A write operation to a read only register in assembler could be helpful. If the compiler wouldn't know, that it does nothing, then maybe it will not be optimized away. This could give a resolution maybe of 3 ticks. For a resolution of one tick, i have to investigate, how to use the GNU assembler and about the instruction set and registers of the ESP8266 CPU.

I think now, just one instruction, which will not be otimized away, would be sufficient also for one tick resolution, when I combine this with preceding switch cases.

Sorry, I made some other nonsense. Maybe the compiler didn't optimize it away.

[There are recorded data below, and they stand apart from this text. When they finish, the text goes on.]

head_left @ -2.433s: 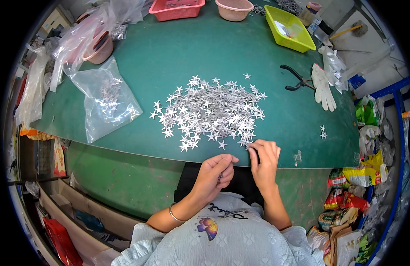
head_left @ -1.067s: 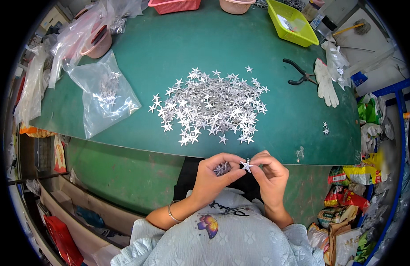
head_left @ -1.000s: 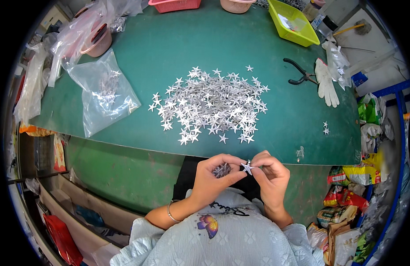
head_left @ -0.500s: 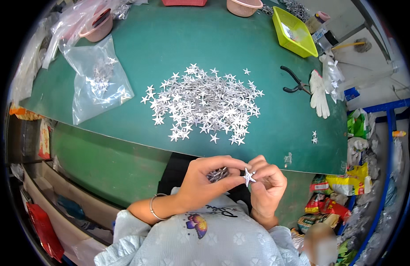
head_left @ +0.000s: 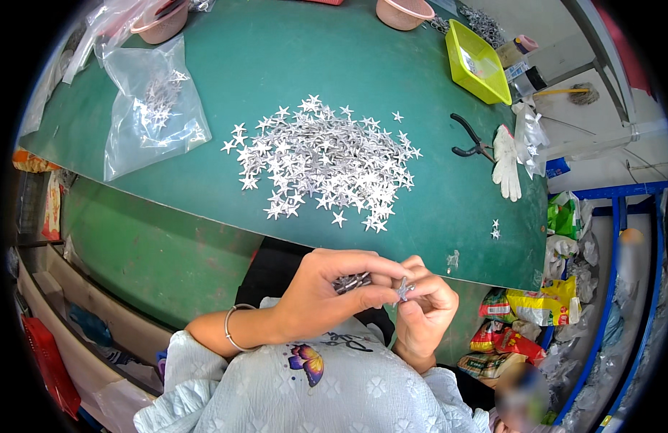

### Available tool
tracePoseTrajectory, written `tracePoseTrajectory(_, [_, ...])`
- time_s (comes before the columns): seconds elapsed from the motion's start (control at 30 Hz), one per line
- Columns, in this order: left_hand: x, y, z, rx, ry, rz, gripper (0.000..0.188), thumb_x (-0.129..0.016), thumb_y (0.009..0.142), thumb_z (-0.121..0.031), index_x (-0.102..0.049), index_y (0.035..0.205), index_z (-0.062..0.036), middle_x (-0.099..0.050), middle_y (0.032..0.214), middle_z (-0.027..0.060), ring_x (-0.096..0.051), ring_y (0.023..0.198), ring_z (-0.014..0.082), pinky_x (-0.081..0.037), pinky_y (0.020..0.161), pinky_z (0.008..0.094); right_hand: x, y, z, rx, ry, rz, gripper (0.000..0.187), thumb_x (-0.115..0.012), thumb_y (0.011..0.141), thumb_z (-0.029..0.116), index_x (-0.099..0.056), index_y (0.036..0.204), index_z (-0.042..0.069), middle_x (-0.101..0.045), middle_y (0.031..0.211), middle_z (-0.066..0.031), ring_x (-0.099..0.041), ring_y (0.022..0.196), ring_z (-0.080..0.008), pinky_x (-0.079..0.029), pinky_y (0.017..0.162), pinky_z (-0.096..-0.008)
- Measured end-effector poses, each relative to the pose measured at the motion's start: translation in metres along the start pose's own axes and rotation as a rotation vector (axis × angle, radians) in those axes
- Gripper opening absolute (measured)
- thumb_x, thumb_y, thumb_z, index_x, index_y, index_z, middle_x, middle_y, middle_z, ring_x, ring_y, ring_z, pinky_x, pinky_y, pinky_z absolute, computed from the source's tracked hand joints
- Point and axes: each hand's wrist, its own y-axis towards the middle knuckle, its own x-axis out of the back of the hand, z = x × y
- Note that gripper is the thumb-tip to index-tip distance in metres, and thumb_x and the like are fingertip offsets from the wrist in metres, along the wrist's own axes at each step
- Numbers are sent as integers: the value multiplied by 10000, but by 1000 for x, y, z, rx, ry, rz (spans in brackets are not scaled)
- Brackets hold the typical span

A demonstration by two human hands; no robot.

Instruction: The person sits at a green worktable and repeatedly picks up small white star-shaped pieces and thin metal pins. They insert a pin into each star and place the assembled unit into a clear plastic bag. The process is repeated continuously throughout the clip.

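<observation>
My left hand (head_left: 334,289) is closed around a small bunch of silver star pieces (head_left: 352,282) held in its palm. Between its thumb and fingertips sits one silver starfish-shaped piece (head_left: 404,290). My right hand (head_left: 426,307) pinches the other side of that same piece, so both hands' fingertips meet at it. Beyond my hands, a broad pile of silver starfish pieces (head_left: 326,162) lies on the green table (head_left: 276,65). Two or so loose star pieces (head_left: 495,229) rest apart, toward the table's right edge.
A clear plastic bag (head_left: 150,115) with some star pieces lies at left. Black-handled pliers (head_left: 472,138) and a white glove (head_left: 505,162) lie at right, below a yellow-green basket (head_left: 478,65). A pink bowl (head_left: 404,13) stands at the far edge. Bagged goods (head_left: 536,303) fill a blue rack.
The star piece between my fingertips has turned, showing a darker side. My right fingers have closed in nearer to my left. The whole view has shifted slightly.
</observation>
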Motion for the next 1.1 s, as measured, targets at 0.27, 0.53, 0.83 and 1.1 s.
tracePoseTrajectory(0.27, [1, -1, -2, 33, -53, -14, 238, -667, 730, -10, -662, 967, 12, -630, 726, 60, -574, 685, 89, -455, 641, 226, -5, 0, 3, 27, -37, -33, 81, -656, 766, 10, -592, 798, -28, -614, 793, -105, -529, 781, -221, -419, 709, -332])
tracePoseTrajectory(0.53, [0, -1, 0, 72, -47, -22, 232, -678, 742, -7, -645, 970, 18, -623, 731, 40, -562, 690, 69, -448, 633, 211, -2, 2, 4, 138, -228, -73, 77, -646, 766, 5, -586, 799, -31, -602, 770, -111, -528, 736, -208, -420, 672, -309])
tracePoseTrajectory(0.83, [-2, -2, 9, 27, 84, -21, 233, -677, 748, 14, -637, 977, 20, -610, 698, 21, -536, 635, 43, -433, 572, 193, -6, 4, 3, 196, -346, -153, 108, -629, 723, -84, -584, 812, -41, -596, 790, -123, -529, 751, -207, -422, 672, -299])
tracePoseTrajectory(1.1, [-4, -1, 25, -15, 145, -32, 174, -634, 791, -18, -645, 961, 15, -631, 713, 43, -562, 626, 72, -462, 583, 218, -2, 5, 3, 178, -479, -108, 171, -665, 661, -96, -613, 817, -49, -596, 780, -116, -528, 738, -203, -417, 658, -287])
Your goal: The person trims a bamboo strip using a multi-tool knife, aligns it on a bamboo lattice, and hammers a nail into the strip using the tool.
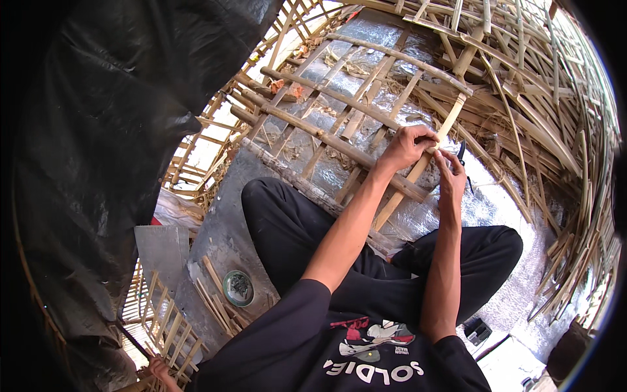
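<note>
A bamboo lattice panel [353, 150] of crossed poles and flat slats lies in front of my crossed legs. At its right side, a pale bamboo slat [450, 119] runs across the poles. My left hand [411, 147] is closed over this slat, its thumb and fingers pinched together. Just to the right and nearer, my right hand [450, 175] is pinched too, its fingertips almost meeting the left ones. A small pale bit shows between the fingertips, too small to name. Beside the right hand, a dark, thin-ended object [462, 155] is partly hidden.
Heaps of split bamboo strips [555, 130] fill the right side. A silvery sheet [503, 209] covers the floor. A green-rimmed bowl [238, 288] stands beside bamboo sticks [217, 304] at left. Dark sheeting [111, 144] hangs there. Another person's hand [159, 369] appears at lower left.
</note>
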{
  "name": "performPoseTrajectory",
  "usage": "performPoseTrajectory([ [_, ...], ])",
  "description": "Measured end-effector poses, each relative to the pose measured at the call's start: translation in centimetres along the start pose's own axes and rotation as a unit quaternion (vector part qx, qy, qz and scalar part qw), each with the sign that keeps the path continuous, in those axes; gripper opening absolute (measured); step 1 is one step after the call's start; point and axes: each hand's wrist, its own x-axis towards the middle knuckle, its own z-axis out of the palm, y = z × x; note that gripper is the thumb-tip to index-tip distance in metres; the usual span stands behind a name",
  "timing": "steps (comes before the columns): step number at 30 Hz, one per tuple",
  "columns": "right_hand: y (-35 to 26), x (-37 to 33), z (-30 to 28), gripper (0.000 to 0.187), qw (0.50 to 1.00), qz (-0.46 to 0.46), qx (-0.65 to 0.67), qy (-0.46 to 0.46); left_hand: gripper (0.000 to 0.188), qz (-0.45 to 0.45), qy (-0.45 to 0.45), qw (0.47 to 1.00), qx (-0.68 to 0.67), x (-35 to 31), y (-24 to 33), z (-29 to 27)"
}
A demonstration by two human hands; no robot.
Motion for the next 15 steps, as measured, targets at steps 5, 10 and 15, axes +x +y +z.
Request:
performPoseTrajectory([
  [5, 0.0, 0.2, -0.4, 0.032, 0.999, -0.045, -0.011, 0.023, 0.011, 0.027, 0.006, 0.999, 0.017, 0.1, 0.3, 0.8],
  [10, 2.7, 1.4, -0.9, 0.034, 0.999, -0.004, -0.04, 0.029, 0.012, -0.02, 0.0, 0.999, -0.028, 0.1, -0.1, 0.5],
  [15, 3.5, 1.6, -0.7, 0.033, 0.998, -0.002, -0.054, 0.042, 0.011, -0.043, -0.015, 0.999, -0.011, 0.1, -0.1, 0.5],
])
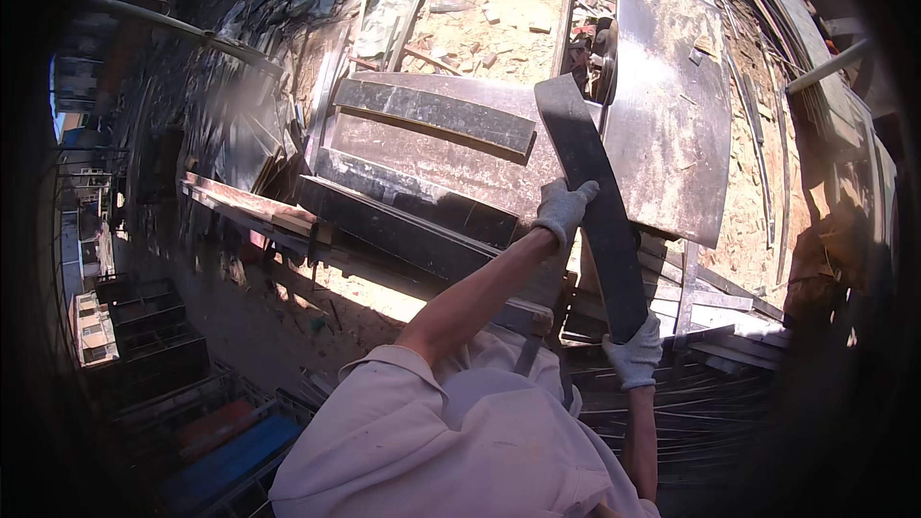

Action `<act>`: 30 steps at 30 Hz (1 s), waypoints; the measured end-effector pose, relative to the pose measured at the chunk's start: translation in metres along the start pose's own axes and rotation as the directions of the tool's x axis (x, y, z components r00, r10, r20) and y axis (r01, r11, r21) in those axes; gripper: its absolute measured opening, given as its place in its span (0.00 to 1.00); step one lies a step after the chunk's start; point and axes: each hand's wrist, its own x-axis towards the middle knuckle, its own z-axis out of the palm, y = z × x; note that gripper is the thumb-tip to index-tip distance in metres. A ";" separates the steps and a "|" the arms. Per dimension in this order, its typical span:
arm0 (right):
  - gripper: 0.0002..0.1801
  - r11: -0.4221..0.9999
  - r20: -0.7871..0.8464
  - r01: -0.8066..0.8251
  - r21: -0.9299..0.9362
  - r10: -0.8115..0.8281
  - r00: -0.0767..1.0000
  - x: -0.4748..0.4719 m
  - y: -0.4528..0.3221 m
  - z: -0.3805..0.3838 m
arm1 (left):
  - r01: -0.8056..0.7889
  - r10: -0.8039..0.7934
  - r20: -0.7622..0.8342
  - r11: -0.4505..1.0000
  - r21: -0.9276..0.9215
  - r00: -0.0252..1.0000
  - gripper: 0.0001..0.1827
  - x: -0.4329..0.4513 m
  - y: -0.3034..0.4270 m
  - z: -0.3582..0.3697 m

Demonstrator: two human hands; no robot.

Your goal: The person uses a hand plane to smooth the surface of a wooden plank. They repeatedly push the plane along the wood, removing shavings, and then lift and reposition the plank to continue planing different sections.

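A long dark board (601, 187) runs lengthwise in front of me, held in both gloved hands. My left hand (565, 205), in a pale knitted glove, grips its left edge near the middle. At the board's near end, my right hand (637, 356) in a matching glove clasps the corner. To the left is a worn brown metal-like tabletop (446, 151). A dark strip of board (435, 115) with a light brown edge lies on it. Along the table's near side sit more dark boards (410, 201). The board's far end overlaps the gap beside a second panel.
A broad dusty panel (669, 115) stands to the right, with small scraps on it. Sawdust and wood offcuts (496, 21) cover the ground beyond. Thin strips (691, 417) are stacked at the lower right. Metal poles (187, 32) cross at upper left and right (827, 65).
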 end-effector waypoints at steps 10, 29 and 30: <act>0.38 0.798 0.274 0.553 -0.238 -0.491 0.827 0.169 -0.172 0.097 | -0.234 0.721 -0.382 0.595 0.769 0.578 0.36 0.015 -0.031 -0.248; 0.57 0.732 0.528 0.569 -0.375 -0.335 0.780 0.335 -0.289 0.136 | -0.339 0.589 0.013 0.447 0.828 0.808 0.39 0.050 -0.086 -0.317; 0.49 0.746 0.551 0.569 -0.345 -0.330 0.767 0.327 -0.291 0.122 | -0.245 0.530 -0.213 0.663 0.707 0.821 0.42 0.055 -0.078 -0.309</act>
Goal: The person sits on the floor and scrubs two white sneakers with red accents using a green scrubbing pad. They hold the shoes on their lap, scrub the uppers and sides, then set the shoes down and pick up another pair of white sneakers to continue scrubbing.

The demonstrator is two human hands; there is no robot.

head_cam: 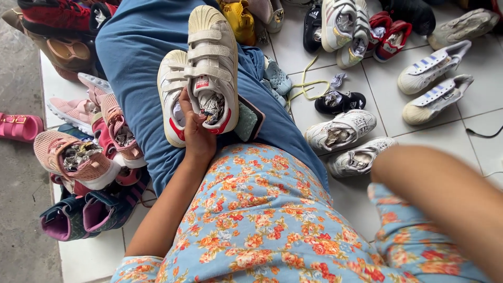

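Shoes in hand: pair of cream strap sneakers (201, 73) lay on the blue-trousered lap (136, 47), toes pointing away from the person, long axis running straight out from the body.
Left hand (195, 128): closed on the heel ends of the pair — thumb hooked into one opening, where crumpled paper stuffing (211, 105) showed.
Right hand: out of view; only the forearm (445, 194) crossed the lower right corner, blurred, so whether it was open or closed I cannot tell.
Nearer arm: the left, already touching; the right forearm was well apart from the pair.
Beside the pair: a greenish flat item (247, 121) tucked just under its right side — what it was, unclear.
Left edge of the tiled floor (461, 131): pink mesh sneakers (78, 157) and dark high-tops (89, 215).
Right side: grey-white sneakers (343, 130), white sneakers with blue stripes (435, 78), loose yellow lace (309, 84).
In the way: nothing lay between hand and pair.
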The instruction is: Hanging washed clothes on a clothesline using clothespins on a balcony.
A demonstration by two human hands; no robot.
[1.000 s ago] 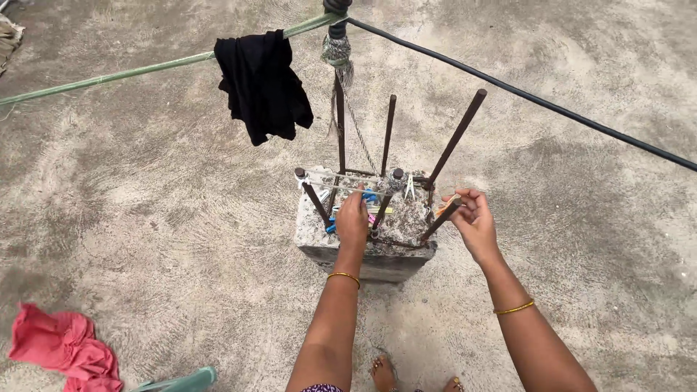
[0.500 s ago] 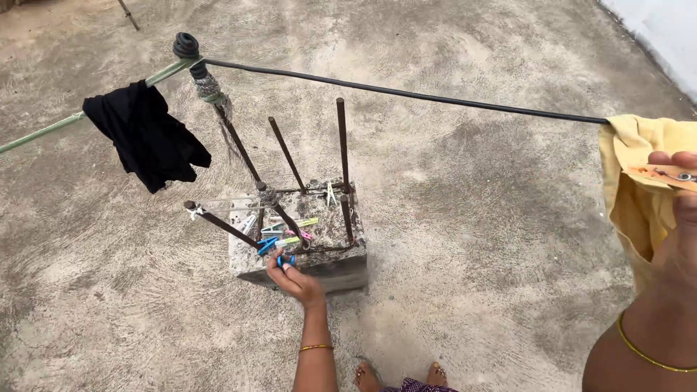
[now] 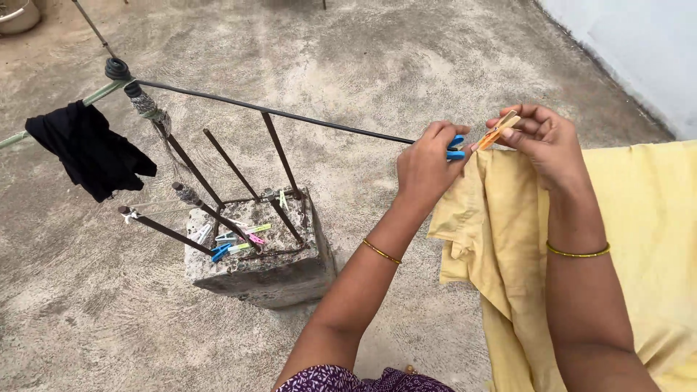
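My left hand point(image 3: 425, 165) pinches a blue clothespin point(image 3: 455, 149) and my right hand point(image 3: 546, 138) an orange clothespin point(image 3: 498, 131), both at the yellow cloth point(image 3: 653, 239) draped over the black line point(image 3: 290, 116); a shallow bite could let the cloth slip to the floor.

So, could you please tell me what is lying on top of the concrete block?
On the concrete block lie several coloured clothes pegs among rusty bars rising from it. The bars hide part of its top, so any pegs behind them cannot be seen.
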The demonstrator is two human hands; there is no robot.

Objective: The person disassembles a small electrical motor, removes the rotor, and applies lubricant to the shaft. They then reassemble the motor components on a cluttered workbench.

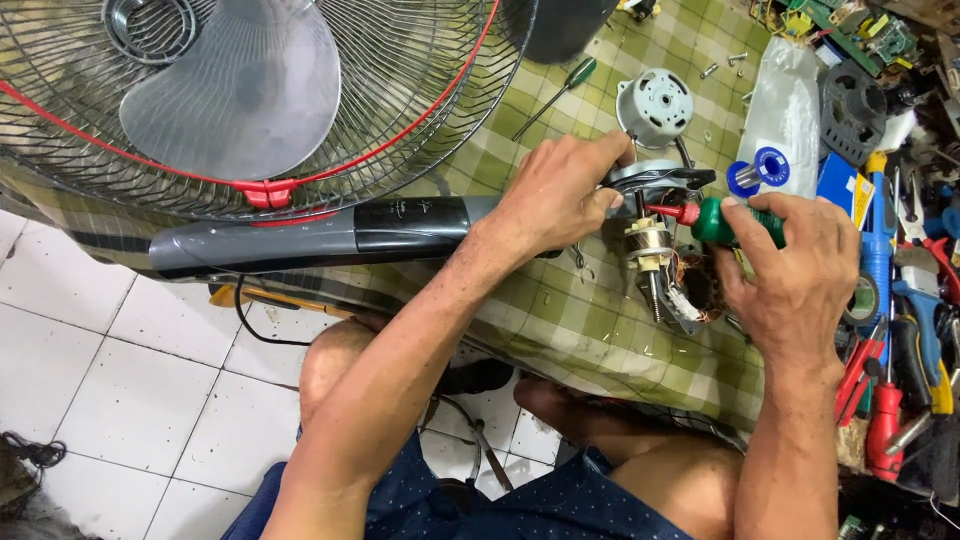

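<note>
Two hands are counted over the checked tablecloth [540,320]: the left hand [555,195] and the right hand [795,270]. One fan guard [400,110] with one grey blade [235,85] is seen at the far left corner. Two green-handled screwdrivers are tallied, one gripped [715,222], one lying [560,92] near the far edge. One round motor housing [655,105] and one solder spool [765,168] are noted.

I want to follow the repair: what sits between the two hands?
In the head view, the upright motor shaft and the screwdriver's red tip lie between the left hand and right hand.
</note>
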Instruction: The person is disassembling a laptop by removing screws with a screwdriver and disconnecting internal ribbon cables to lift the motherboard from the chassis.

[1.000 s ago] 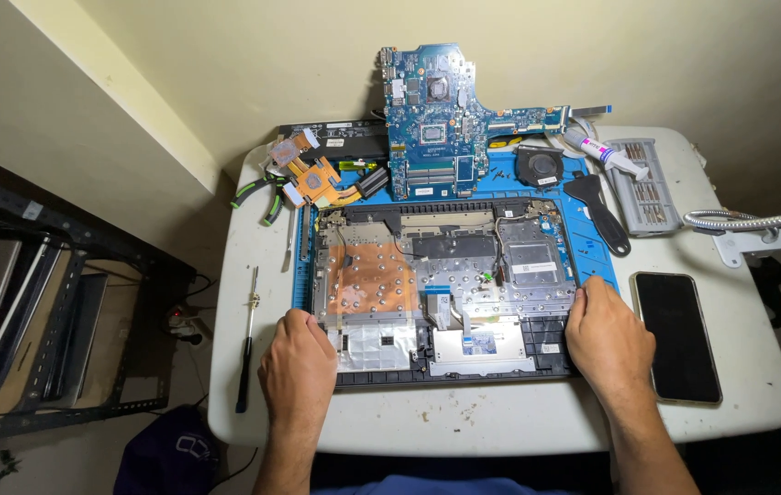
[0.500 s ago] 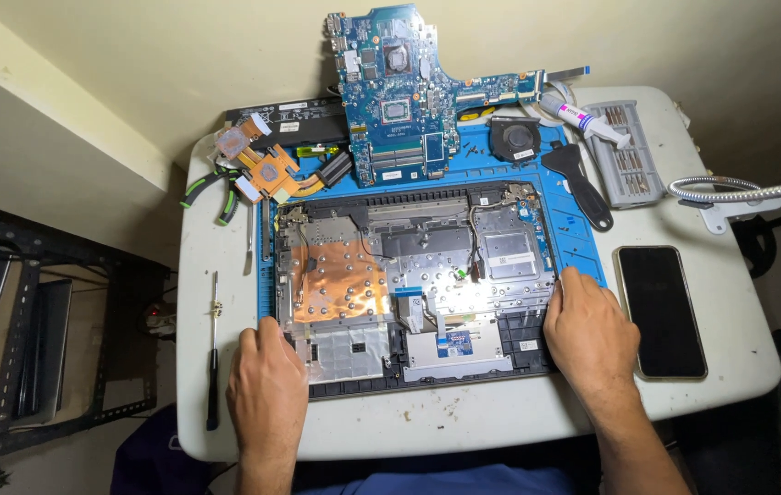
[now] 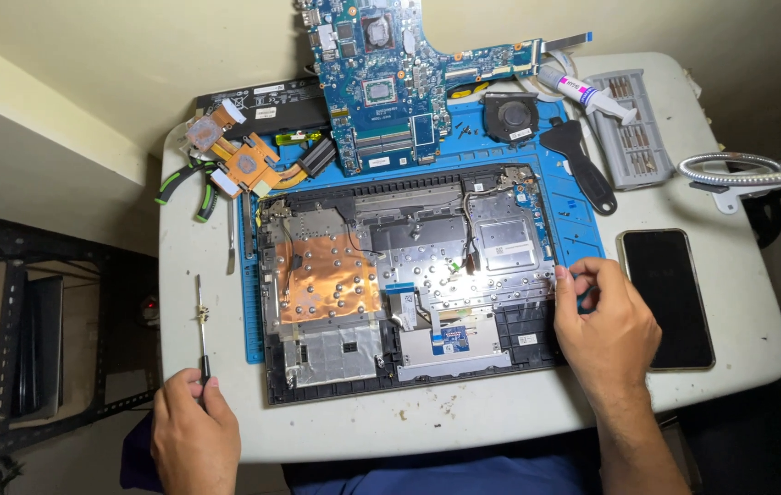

I just didn't see the output and mistook another output for it.

It's only those who do nothing that make no mistakes © Joseph Conrad

It's difficult to get a constant execution time. In former times code was in the Rom or in the RAM and had a predictable execution time. But now the execution time depends also on location in chache.

This function would be one part of the time delay function:

static volatile void delay_ticks_divided(uint16_t volatile ticks) {
  while(ticks--);
}

But I don't know how I get a constant execution time. For a parameter value of 1000 I got execution times of 6000 until 18000 ticks. I would like to have a constant execution time, which is an integer multiple of the parameter value. For thousand something like 6000 would be good, but not something like 7346. Does somebody know, how to get such a constant execution time for this function?

Maybe what you need is delayMicroseconds()?

@AlfonsMittelmeyer As part of my much delayed ESP8266-eggduino for Easter, I've been writing a new timer1-driven waveform generator which might give you some ideas on how to proceed.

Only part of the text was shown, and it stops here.